== Segment start ==

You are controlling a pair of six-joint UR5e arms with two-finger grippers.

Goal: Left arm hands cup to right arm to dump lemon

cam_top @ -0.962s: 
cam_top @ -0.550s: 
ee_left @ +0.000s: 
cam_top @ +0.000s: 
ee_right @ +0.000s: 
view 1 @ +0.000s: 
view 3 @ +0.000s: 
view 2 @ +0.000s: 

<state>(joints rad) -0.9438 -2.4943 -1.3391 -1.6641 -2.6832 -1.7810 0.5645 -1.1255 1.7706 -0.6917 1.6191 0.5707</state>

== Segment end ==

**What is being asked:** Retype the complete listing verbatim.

**Solved problem:**
You are controlling a pair of six-joint UR5e arms with two-finger grippers.

Goal: Left arm hands cup to right arm to dump lemon

cam_top @ -0.962s: 
cam_top @ -0.550s: 
ee_left @ +0.000s: 
cam_top @ +0.000s: 
ee_right @ +0.000s: 
view 1 @ +0.000s: 
view 3 @ +0.000s: 
view 2 @ +0.000s: 

<state>(joints rad) -0.9438 -2.4943 -1.3391 -1.6641 -2.6832 -1.7810 0.5645 -1.1255 1.7706 -0.6917 1.6191 0.5707</state>

No additional response is needed to complete this exercise.